The Downside of Data Science

The dark side of big data

In her book, Cathy discusses several examples of models gone wrong. These models are being used in fields such as:

Education: Some school districts are now evaluating teacher performance based on algorithms that factor in student test scores vs. expected scores, and are using these models over other factors such as observed reviews. When teachers question the models, they are prohibited from knowing exactly what factors go into them.

Lending: Many loan decisions are being made based on models that factor in variables such as ZIP code. Failure to get a loan can result in lost access to education and resources, thereby perpetuating the cycle of poverty.

Hiring: Some companies are now using algorithms that predict work performance based on qualities such as extraversion, agreeableness, conscientiousness, neuroticism, and openness to ideas. There are several problems with this approach. Among them: 1) the models do not incorporate actual performance into them so they are not getting feedback as to the accuracy; and 2) research shows that personality tests are poor predictors of performance.

These are just a few examples that Cathy uses in her book, but they illustrate some of the downside of big data. Organizations typically don’t intend to use data in bad ways; however, it can often be difficult to distinguish between “good uses” and “bad uses” of data.

So what do you do when you are sitting down and trying to make use of the treasure trove of data you have in front of you? Here are some key things I think we all should consider.

1. Be aware of what data is going into your model

You might have a whole lot of data at your disposal, but is it right to use all of it?

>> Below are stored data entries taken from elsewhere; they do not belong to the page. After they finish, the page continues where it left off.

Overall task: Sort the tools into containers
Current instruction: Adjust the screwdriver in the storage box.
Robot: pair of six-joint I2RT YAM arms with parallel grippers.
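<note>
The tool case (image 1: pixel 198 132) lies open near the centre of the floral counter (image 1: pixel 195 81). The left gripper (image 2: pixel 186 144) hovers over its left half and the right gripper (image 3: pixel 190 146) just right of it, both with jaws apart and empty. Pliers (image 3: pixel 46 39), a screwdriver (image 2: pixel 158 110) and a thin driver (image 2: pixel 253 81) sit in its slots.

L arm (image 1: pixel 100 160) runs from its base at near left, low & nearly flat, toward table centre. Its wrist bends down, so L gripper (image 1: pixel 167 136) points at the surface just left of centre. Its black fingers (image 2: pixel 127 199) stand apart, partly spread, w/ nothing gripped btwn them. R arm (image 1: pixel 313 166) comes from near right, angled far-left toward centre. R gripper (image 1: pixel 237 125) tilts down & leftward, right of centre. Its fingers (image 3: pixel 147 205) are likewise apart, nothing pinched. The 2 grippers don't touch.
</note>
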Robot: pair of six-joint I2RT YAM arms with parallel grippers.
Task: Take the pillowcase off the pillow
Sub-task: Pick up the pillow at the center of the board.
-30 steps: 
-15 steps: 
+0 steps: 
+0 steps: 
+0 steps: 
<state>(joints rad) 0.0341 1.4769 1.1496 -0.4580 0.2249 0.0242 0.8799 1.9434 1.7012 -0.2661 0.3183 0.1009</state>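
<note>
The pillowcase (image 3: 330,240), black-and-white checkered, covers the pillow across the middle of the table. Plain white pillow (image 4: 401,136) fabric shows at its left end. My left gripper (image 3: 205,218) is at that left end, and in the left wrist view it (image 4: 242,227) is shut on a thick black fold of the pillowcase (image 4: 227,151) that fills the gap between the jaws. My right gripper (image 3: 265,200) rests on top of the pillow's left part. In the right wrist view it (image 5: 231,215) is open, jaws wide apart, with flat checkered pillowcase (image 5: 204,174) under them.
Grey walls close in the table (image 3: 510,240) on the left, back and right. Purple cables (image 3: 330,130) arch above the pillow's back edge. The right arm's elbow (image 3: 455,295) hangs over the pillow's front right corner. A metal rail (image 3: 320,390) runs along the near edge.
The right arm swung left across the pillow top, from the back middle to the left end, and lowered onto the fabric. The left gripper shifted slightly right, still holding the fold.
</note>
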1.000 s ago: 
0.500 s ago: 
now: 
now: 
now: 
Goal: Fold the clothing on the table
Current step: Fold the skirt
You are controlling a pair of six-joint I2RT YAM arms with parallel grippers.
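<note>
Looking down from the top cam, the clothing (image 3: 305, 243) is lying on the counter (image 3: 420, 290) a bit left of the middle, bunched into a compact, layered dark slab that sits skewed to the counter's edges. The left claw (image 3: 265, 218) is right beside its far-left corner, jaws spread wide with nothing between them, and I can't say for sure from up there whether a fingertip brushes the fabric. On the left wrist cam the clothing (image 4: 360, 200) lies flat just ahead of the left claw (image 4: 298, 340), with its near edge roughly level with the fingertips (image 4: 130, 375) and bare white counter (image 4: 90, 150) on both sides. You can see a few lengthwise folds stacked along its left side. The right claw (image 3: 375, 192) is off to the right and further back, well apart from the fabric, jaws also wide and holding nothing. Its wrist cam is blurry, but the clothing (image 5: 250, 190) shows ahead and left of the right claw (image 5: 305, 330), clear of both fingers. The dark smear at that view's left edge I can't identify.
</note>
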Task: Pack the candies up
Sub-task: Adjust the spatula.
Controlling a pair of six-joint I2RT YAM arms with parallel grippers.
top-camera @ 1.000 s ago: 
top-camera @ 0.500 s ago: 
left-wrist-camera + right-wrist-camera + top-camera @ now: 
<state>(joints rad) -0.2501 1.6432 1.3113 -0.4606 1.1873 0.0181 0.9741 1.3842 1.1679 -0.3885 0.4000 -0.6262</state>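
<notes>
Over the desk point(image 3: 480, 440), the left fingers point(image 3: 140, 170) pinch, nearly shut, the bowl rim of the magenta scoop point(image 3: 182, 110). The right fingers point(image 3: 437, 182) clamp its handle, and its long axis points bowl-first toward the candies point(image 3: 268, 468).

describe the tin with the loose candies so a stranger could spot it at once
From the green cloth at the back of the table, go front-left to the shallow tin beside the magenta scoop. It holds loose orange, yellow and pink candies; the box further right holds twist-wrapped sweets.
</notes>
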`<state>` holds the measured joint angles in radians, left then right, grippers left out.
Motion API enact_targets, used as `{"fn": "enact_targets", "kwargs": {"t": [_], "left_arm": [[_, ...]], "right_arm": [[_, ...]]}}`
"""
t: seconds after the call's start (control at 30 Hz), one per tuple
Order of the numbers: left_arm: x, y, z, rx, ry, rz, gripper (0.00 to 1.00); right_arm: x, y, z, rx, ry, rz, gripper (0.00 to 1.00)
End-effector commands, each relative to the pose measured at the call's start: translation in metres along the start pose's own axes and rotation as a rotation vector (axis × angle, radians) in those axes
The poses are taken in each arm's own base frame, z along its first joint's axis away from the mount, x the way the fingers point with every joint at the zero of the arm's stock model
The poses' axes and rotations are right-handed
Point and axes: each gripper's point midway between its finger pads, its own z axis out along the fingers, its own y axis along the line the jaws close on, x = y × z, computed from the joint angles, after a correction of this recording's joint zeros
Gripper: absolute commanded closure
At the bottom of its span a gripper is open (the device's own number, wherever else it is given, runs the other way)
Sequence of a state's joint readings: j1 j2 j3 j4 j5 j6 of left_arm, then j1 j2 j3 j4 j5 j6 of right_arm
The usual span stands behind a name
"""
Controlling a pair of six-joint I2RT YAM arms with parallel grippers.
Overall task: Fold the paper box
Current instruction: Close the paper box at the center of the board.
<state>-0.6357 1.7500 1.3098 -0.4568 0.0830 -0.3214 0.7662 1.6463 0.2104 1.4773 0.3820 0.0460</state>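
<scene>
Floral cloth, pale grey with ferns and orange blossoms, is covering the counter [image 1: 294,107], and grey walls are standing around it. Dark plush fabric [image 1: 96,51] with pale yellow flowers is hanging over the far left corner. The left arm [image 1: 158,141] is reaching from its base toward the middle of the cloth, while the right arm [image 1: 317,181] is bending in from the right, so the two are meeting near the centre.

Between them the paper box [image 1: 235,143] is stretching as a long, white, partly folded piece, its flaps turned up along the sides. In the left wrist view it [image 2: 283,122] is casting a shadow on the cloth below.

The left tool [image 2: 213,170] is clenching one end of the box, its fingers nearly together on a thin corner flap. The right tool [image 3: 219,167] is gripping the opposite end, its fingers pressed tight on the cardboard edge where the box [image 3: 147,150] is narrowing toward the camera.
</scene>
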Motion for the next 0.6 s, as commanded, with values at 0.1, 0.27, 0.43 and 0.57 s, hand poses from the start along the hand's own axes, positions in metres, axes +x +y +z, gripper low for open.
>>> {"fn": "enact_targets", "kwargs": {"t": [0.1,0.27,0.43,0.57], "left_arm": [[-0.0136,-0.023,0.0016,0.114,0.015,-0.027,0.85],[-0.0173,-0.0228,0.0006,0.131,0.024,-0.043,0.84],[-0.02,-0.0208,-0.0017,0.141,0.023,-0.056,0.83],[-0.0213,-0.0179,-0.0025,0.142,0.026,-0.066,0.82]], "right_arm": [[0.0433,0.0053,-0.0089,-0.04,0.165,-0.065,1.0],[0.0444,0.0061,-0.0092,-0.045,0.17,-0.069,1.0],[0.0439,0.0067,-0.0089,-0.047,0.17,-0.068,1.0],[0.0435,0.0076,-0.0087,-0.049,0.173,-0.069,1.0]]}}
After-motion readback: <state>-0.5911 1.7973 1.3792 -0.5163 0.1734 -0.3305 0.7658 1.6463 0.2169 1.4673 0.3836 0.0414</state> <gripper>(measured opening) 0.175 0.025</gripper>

In my view, it’s important to consider your ultimate outcome and work backwards from there. Do you want certain pieces of data to factor into that decision? For example, if you are a student loan provider, do you want ZIP code information to largely factor into your model? If your ultimate goal is profit, perhaps you’d say yes. But if your goal is to provide access to education, your answer might be different. There’s some data out there that if I had access to it, I’d feel icky about using it in most models.

2. Gain feedback on your model

One of the issues with the personality tests that are used for hiring that Cathy discussed is that the companies that use them do not gain feedback on the model. Were the people they hired actually better than those they didn’t? There’s really no way for them to know.

Some models are bad. Some get stale. Just because you have data, it doesn’t mean you have to use it. Make sure you understand the success of the outcomes of your model, and incorporate that feedback to refine the model moving forward.

3. Be transparent

If you’re fired from your job, you naturally want to know why. However, as Cathy wrote, for teachers who were let go from their jobs because they performed poorly according to an algorithm, they don’t know the answer. When the teachers she spoke to asked to have access to the factors that went into the model they were being judged by, their school districts did not know the answer. And the company that developed the model would not divulge that information.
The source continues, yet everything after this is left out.